◆ ASSIGNMENT: Only the lines from the first line of the entries through the line with "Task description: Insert" belong in the answer, each restated word for word and without pictures.

↓↓↓

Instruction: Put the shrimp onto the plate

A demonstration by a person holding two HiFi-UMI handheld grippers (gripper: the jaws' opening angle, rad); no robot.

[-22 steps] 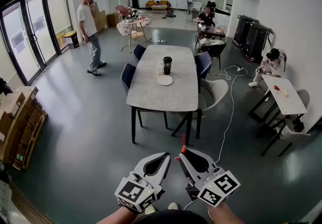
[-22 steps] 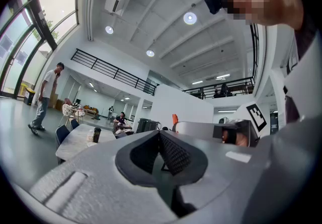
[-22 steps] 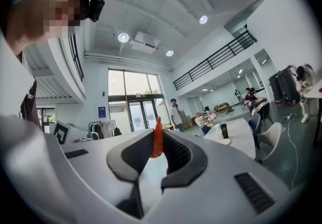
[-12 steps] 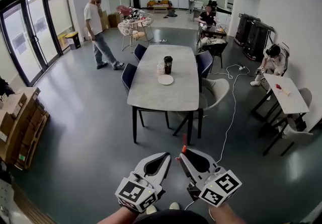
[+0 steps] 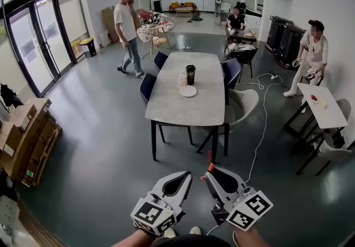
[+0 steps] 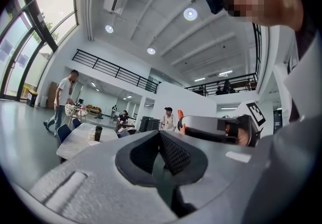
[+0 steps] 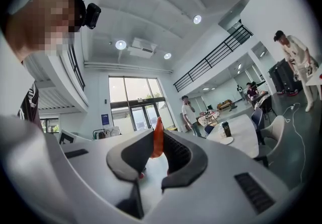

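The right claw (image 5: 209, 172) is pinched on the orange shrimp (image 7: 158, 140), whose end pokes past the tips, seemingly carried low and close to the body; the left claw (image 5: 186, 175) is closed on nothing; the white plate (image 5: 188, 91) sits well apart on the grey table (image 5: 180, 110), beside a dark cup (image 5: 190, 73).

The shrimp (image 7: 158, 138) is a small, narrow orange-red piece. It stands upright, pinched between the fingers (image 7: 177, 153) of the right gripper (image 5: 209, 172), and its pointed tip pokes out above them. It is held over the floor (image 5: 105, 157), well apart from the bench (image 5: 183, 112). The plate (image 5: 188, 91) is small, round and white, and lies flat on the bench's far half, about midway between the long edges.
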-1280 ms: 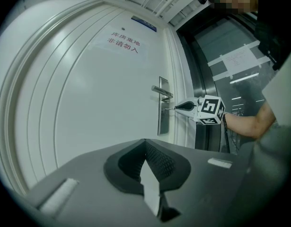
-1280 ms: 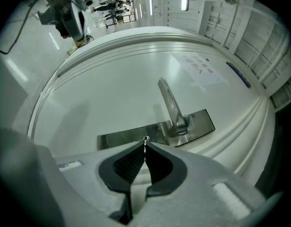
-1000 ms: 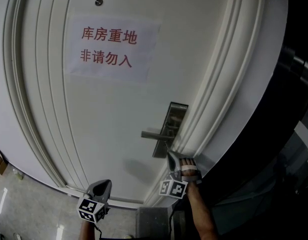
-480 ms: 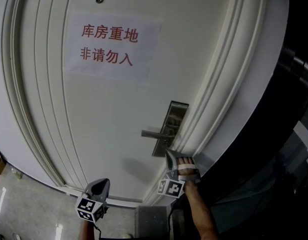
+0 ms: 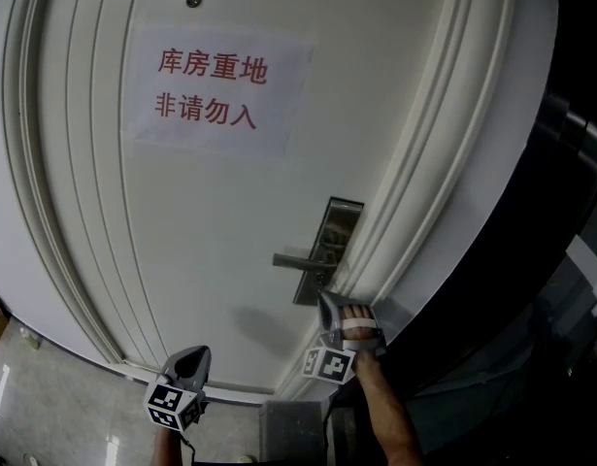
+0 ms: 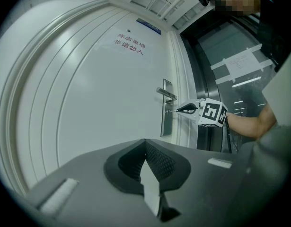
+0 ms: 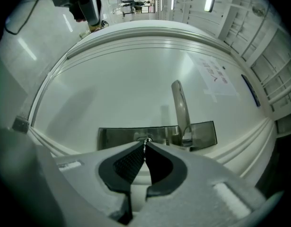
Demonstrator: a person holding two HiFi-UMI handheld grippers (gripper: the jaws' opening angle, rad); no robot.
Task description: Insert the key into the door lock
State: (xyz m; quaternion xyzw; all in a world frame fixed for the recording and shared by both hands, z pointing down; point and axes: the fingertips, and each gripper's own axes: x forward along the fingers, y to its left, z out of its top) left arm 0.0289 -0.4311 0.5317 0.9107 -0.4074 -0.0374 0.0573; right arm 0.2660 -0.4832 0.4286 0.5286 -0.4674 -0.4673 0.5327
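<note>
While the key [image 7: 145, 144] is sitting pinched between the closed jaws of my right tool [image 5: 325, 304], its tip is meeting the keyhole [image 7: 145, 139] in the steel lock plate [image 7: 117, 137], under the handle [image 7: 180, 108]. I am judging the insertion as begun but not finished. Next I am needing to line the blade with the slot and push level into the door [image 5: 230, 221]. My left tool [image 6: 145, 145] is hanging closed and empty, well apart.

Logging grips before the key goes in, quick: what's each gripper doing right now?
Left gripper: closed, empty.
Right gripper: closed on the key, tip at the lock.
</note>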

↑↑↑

◆ RESULT:
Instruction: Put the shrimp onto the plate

A demonstration by a person holding two HiFi-UMI handheld grippers (gripper: the jaws' opening angle, rad); no robot.

[-22 steps] 
[-22 steps] 
[-22 steps] 
[-12 steps] 
[+0 steps] 
[+0 steps] 
[+0 steps] 

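The right claw (image 5: 209, 172) is pinched on the orange shrimp (image 7: 158, 140), whose end pokes past the tips, seemingly carried low and close to the body; the left claw (image 5: 186, 175) is closed on nothing; the white plate (image 5: 188, 91) sits well apart on the grey table (image 5: 180, 110), beside a dark cup (image 5: 190, 73).

The shrimp (image 7: 158, 138) is a small, narrow orange-red piece. It stands upright, pinched between the fingers (image 7: 177, 153) of the right gripper (image 5: 209, 172), and its pointed tip pokes out above them. It is held over the floor (image 5: 105, 157), well apart from the bench (image 5: 183, 112). The plate (image 5: 188, 91) is small, round and white, and lies flat on the bench's far half, about midway between the long edges.
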-1280 ms: 
-1280 ms: 
-1000 ms: 
-480 ms: 
+0 ms: 
+0 ms: 
+0 ms: 
Demonstrator: a person holding two HiFi-UMI handheld grippers (gripper: the jaws' opening angle, rad); no robot.
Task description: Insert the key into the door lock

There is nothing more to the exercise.